The answer must consist only of the lines from the line with "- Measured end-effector" to the line with "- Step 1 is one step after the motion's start", both included, exactly as they stand below.

*** Data records ***

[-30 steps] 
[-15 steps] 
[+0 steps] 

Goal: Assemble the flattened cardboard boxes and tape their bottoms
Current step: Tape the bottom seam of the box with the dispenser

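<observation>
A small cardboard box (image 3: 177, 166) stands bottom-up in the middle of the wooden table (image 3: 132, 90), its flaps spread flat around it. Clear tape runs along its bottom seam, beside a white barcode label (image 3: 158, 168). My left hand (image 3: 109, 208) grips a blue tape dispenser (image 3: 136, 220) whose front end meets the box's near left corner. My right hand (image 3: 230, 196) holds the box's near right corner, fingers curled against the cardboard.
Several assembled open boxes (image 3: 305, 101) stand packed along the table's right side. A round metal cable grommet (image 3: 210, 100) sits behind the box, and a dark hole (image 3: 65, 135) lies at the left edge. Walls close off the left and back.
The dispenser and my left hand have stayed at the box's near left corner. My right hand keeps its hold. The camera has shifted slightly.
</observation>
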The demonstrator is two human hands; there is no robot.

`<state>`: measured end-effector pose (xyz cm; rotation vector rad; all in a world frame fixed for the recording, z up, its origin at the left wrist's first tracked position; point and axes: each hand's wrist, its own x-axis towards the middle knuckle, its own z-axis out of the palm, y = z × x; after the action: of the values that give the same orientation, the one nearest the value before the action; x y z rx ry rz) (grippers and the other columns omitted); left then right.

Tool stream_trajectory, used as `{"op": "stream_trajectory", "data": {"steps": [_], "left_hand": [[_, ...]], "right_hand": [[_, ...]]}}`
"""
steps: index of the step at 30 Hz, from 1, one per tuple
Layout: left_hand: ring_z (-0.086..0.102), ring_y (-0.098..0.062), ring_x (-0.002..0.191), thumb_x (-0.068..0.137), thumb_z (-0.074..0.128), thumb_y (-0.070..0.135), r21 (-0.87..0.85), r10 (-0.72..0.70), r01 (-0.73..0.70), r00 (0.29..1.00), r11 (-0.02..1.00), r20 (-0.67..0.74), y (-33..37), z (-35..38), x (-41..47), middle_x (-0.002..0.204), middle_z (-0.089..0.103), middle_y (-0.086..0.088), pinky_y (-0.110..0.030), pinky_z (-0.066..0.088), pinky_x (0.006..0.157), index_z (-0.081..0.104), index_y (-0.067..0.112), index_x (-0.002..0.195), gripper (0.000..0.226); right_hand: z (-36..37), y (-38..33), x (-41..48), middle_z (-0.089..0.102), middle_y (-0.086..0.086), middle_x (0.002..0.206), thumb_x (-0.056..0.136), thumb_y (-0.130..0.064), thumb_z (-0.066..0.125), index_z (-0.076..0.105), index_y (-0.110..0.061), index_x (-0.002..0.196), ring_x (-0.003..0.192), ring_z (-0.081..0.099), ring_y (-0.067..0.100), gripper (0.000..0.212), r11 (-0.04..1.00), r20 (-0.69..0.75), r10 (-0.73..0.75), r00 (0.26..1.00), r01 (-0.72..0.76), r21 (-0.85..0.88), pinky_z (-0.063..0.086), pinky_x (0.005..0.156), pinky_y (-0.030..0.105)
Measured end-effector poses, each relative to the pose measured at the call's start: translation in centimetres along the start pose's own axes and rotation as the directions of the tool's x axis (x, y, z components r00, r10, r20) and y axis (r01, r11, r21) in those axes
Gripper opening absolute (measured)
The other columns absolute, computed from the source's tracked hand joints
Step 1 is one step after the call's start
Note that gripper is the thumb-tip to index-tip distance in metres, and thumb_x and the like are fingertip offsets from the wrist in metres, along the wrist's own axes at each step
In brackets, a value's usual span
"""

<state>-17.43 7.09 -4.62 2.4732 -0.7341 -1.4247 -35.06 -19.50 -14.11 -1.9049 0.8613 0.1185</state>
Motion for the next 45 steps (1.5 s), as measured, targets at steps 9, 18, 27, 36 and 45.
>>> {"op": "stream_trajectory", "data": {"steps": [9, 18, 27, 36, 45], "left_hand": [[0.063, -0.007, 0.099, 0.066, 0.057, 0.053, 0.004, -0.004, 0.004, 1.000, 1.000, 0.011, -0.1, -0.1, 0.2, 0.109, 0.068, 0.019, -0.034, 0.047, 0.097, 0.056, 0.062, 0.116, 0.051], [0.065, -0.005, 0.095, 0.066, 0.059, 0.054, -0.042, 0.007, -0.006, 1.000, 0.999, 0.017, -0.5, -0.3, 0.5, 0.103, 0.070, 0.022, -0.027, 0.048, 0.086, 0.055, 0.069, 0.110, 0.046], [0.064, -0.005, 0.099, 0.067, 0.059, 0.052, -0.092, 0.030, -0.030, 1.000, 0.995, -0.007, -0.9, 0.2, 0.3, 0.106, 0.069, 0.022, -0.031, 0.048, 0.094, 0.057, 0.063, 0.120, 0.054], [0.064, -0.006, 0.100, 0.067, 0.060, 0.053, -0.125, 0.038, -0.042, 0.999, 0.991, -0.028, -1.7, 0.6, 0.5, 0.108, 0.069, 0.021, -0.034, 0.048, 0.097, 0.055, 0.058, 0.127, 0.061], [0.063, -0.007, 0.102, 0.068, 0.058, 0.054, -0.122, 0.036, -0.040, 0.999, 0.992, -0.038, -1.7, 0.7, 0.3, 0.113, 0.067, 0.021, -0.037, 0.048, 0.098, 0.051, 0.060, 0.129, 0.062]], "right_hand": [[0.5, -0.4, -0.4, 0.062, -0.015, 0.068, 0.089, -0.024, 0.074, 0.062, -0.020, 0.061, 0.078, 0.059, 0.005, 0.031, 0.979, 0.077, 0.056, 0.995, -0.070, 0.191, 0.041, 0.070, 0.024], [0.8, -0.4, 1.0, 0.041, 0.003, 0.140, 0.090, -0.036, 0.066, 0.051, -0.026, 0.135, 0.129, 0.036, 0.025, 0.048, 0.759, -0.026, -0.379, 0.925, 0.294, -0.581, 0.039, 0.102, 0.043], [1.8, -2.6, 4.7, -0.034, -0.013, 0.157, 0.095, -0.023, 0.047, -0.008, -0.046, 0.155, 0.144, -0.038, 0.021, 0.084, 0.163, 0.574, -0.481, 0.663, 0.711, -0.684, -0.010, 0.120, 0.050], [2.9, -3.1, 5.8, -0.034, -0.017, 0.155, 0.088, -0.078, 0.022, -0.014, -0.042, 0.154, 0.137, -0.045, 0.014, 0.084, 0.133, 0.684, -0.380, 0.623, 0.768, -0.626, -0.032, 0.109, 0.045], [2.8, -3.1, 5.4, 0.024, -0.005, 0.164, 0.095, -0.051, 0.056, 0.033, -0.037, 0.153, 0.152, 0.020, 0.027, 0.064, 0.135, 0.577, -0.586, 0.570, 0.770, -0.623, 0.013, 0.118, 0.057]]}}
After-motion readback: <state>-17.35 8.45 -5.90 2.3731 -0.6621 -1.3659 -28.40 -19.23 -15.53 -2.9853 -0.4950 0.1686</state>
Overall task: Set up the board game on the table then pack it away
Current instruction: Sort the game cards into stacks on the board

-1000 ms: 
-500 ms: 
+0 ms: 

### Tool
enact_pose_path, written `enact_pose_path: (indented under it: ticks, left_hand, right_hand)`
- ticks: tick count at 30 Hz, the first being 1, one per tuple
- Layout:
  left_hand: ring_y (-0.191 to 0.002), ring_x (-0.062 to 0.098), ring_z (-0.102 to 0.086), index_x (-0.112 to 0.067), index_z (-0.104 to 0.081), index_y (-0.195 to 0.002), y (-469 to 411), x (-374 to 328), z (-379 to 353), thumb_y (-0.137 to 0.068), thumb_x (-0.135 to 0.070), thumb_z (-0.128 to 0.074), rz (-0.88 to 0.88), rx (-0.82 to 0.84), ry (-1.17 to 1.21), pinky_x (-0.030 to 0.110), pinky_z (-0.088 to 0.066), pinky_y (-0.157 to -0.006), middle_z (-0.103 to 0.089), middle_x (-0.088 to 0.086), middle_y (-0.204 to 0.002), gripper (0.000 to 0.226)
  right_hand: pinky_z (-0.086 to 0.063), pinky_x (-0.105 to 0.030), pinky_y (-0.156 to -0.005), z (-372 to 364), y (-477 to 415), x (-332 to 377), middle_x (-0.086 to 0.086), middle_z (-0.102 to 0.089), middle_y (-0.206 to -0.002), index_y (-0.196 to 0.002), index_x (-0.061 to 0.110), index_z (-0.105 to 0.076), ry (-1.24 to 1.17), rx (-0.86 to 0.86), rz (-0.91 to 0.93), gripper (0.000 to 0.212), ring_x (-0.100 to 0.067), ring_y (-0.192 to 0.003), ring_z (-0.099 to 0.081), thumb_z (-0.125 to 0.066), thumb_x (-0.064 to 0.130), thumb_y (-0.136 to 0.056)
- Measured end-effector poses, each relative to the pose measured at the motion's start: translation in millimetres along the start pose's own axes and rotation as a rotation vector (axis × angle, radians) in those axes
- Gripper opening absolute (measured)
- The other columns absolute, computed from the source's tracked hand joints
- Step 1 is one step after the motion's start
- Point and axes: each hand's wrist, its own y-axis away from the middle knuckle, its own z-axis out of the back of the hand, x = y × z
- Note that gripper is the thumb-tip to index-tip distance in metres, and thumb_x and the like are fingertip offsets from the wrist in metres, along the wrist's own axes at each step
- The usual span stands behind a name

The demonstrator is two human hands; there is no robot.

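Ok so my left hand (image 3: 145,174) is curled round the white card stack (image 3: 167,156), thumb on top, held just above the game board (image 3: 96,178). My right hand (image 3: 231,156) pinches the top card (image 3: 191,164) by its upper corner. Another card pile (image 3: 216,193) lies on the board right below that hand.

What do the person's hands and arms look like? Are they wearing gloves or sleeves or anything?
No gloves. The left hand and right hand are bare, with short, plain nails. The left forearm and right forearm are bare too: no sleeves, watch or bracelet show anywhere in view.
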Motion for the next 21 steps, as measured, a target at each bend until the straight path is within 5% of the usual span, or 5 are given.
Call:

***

Reply to the task ->
- Measured end-effector poses, each relative to the pose measured at the motion's start: translation in millimetres along the start pose's own axes and rotation as a rotation vector (axis × angle, radians) in those axes
- Gripper opening absolute (measured)
- The other columns absolute, computed from the source's tracked hand joints
- Step 1 is one step after the motion's start

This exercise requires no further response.